Today’s body part is something that I have a love hate relationship with, and lately dislike is winning the battle.

My boobs. I should be wearing a 46H bra but since I can not afford that, I fit them into a 46-48 DDD. Not comfy and the top pokes out. That may be why dislike is winning.

I also see so many women with such beautiful breasts and I do wish mine were firmer, perkier, and more attractive. There’s one woman who is absolutely beautiful, her tits are gorgeous and I can’t help but wish that mine looked like that, but that being said, I also understand that there other women out there that wish theirs could be like mine. I loved it when my friend said it’s not about getting what you want to make you happy it’s about being happy with what you have and what I have are two beautiful breasts, even if I don’t think so some days.

I am almost 52 yrs old, I have had two kids, I have also lost over 60 lbs!!! So yes they do hand down, that is just natural for some women.

My breasts are big, they are comfy pillows for my gbaby to rest on as well as my lover.

They are sensitive, a soft touch or a stinging slap can have me sliding my eyes shut in pleasure, moaning in delight or crying out in pain.

They are amazingly able to be played with, they do leak when they are full and I love that feeling.
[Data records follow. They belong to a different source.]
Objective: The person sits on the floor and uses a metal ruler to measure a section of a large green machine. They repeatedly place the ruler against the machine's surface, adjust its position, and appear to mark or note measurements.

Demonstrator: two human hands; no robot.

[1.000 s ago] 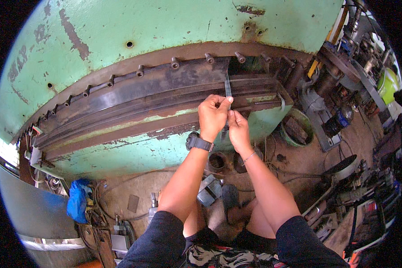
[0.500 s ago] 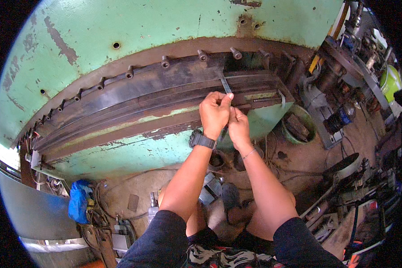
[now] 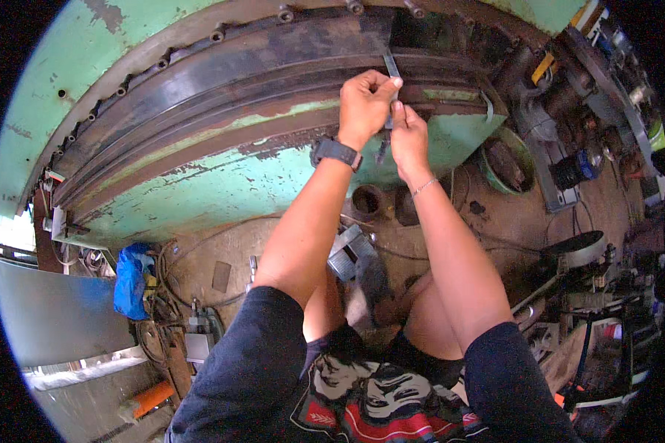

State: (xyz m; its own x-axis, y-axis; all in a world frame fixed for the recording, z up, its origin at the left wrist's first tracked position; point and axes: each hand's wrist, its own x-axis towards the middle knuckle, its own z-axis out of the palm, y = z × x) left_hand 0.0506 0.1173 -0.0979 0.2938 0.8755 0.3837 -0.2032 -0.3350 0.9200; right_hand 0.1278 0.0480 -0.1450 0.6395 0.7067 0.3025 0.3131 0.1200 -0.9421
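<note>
My left hand, with a black watch on its wrist, pinches a narrow flat metal strip between thumb and fingers. The strip's far end reaches the edge of a dark metal plate on the big green machine. Just right of and nearer than it, my right hand is closed at the strip's lower part; its fingers hide the grip. A dark piece shows below the hands; whether it belongs to the strip cannot be told. Several bolts stand out in a row beyond the plate.
Below the plate is the machine's green front. A green bucket stands at the right, near a round black pan-like part. Cables cross the floor. A blue bag lies at the left. Cluttered metal parts fill the right side.
The view has tilted down, so the machine appears higher in the picture. Both hands stay closed at the strip, whose far end remains at the dark plate's edge.
</note>
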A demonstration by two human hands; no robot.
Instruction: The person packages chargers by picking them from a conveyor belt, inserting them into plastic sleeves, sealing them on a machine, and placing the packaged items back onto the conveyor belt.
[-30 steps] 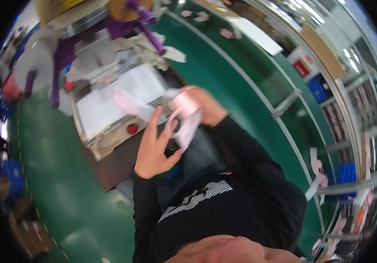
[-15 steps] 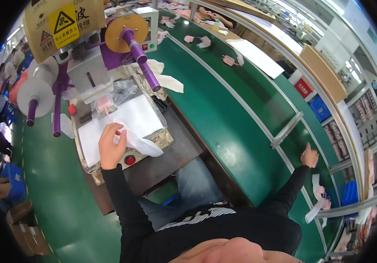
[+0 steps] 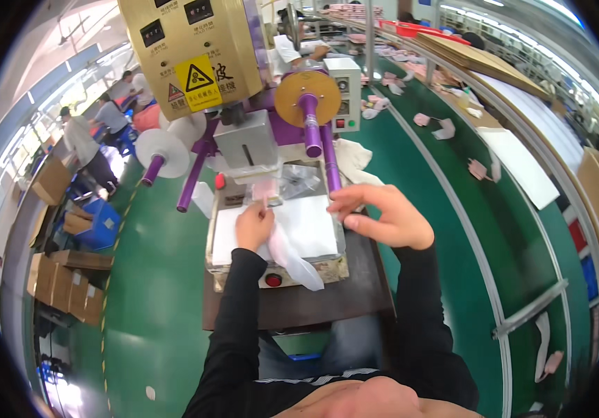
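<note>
My left hand (image 3: pixel 254 225) is closed over the near edge of a small pink piece (image 3: pixel 266 189), beneath the metal block (image 3: pixel 247 143) of a gold press. From beside its fingers a soft white-and-pink fabric strip (image 3: pixel 292 258) trails over the front of the machine bed. White sheeting (image 3: pixel 313 226) covers that bed, and crumpled clear plastic (image 3: pixel 299 181) lies at its back. My right hand (image 3: pixel 390 216) hovers by the bed's right edge, its fingers stretched and thumb apart, with nothing visible in it. A red button (image 3: pixel 273 280) sits on the bed's front.
Purple rods (image 3: pixel 311 125) and an orange-brown disc (image 3: pixel 289 97) jut from the press (image 3: pixel 195 63). To the right runs a green conveyor (image 3: pixel 445 230) with scattered pink-and-white pieces (image 3: pixel 479 168) and a metal crossbar (image 3: pixel 530 308). Cardboard boxes (image 3: pixel 69 289) stand at left; people work behind.
My right hand has come back from the conveyor at far right to the bed's right side. The view has swung left. My left hand stays at the fabric strip on the bed.
</note>
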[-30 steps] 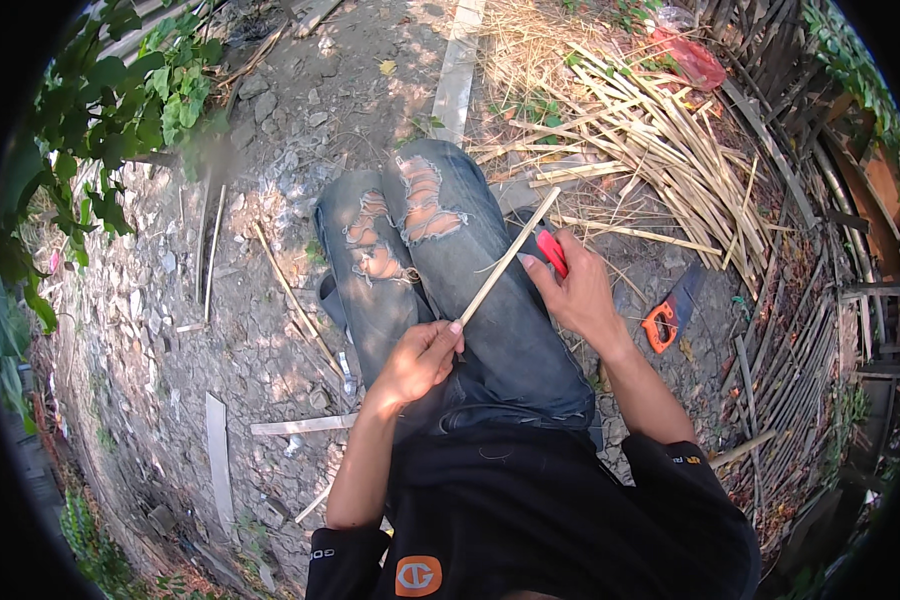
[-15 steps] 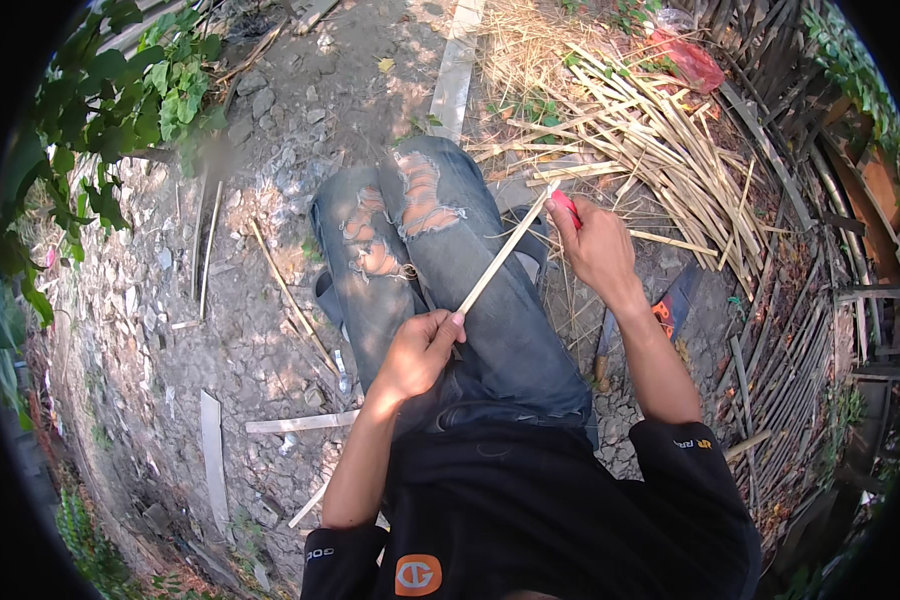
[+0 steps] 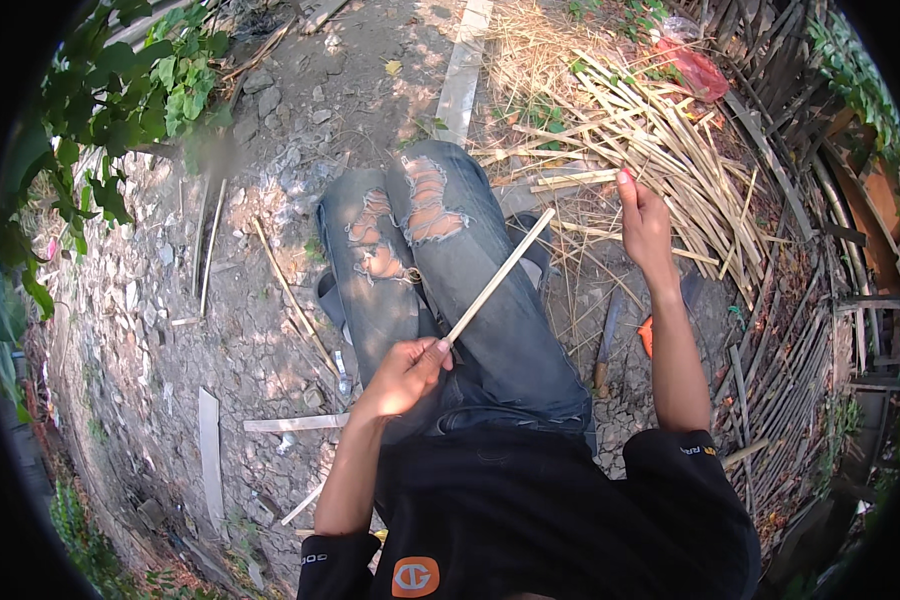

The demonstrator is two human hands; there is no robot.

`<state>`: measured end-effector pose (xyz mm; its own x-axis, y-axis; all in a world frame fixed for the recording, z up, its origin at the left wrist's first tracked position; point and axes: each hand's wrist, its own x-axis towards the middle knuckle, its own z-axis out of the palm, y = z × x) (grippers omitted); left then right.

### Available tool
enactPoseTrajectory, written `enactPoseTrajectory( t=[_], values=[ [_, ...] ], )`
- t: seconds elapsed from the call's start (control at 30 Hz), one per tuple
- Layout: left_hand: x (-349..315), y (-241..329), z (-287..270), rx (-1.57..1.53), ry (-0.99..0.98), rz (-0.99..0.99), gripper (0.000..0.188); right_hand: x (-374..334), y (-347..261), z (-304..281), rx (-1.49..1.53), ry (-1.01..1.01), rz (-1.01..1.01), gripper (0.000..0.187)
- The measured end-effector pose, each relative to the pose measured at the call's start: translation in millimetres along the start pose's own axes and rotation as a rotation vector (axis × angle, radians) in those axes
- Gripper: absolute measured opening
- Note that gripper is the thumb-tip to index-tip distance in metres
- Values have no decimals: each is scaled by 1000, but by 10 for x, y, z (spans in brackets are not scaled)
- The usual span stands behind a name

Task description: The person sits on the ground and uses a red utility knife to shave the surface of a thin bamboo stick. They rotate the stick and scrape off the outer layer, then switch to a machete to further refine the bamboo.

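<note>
Left hand (image 3: 407, 375): closed; you pinch the near end of the stick (image 3: 500, 276).
Stick: above your right thigh (image 3: 518, 345), slanting forward-right, far end free.
Right hand (image 3: 647, 222): fingers curled, apparently around a red tool (image 3: 624, 177), mostly hidden; apart from the stick.
Stick finish: visible face appears bare; remaining trimming cannot be judged.
Stick pile (image 3: 685, 165): ahead-right, loose; sorting appears not done.

Your fisheye camera looks down from your head over your shirt (image 3: 550, 510). Your left hand (image 3: 407, 377) and right hand (image 3: 648, 225) sit close below.
</note>
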<state>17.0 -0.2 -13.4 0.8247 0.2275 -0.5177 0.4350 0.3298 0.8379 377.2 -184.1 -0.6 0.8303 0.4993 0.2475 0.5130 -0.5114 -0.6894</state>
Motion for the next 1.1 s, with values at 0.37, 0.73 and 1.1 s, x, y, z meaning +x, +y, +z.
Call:
enactPoseTrajectory(
  t=[0.37,0.73,1.1],
  values=[
    [233,238,193,-218,-93,-59,41,-1058,-999,397,-125,-615,-213,55],
    [38,118,58,-47,-52,-43,46,139,191,188,-129,-53,119,68],
    [267,320,239,-115,-23,-47,47,-1053,-1025,402,-177,-577,-281,58]
  ],
)
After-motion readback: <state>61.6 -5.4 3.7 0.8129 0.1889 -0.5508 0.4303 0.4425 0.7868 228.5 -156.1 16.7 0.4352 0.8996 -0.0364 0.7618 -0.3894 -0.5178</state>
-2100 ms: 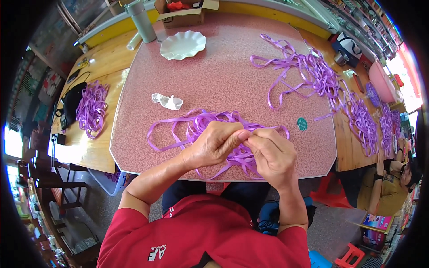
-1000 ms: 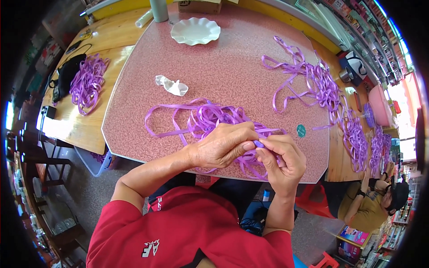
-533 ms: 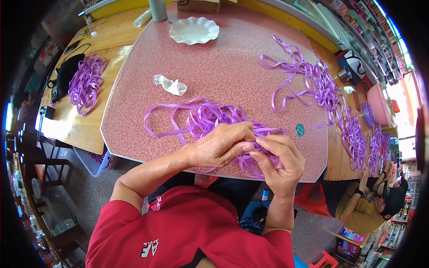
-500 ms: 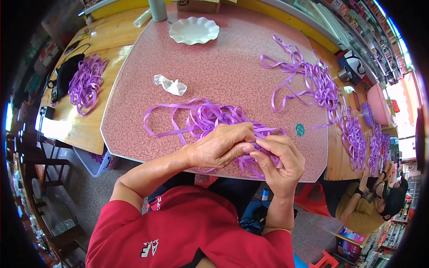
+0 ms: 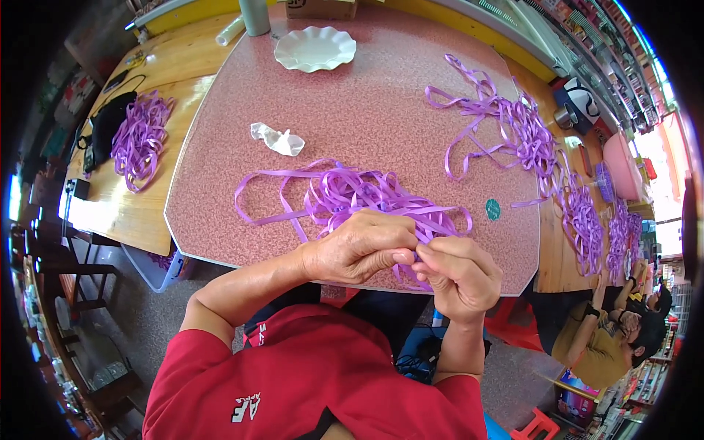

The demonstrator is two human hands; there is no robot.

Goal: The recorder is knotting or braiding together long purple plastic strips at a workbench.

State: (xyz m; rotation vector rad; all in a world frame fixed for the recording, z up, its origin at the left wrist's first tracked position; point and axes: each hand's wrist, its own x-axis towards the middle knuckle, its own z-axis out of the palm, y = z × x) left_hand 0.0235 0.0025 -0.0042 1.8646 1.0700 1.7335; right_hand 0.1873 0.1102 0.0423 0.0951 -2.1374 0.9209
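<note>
A loose heap of purple ribbon (image 5: 345, 192) lies near the front edge of the pink speckled table (image 5: 220, 176). Over its near side, my left hand (image 5: 364, 247) pinches a piece of the ribbon between thumb and curled fingers. My right hand (image 5: 463, 275) meets it fingertip to fingertip and is closed on the same ribbon. Only a small purple bit shows between the two hands; the fingers hide the rest. Several strands hang beneath the hands at the table's edge.
More purple ribbon (image 5: 524, 136) is piled on the table's right side, and another bundle (image 5: 141, 139) rests on the wooden table at left. Crumpled white tissue (image 5: 279, 139) and a scalloped white plate (image 5: 315, 49) lie farther back. A co-worker (image 5: 609, 337) sits at right beside more ribbon.
Both hands have shifted slightly downward, toward me, still pinching the ribbon. The right hand's fingers have curled in more. The heap has barely moved.
</note>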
They take to rope and zip ties, and are so fun to decorated with bruises.

Yes, I do see those that look at me in disgust when they see my size, but I have even more of those that crave to be able to play with breasts like theses.

As for today I want am proud of my heavy beautiful breasts and I’m going to say that every day until I am proud of them all of the time, because they are part of me and I’m blessed to be able to still have them.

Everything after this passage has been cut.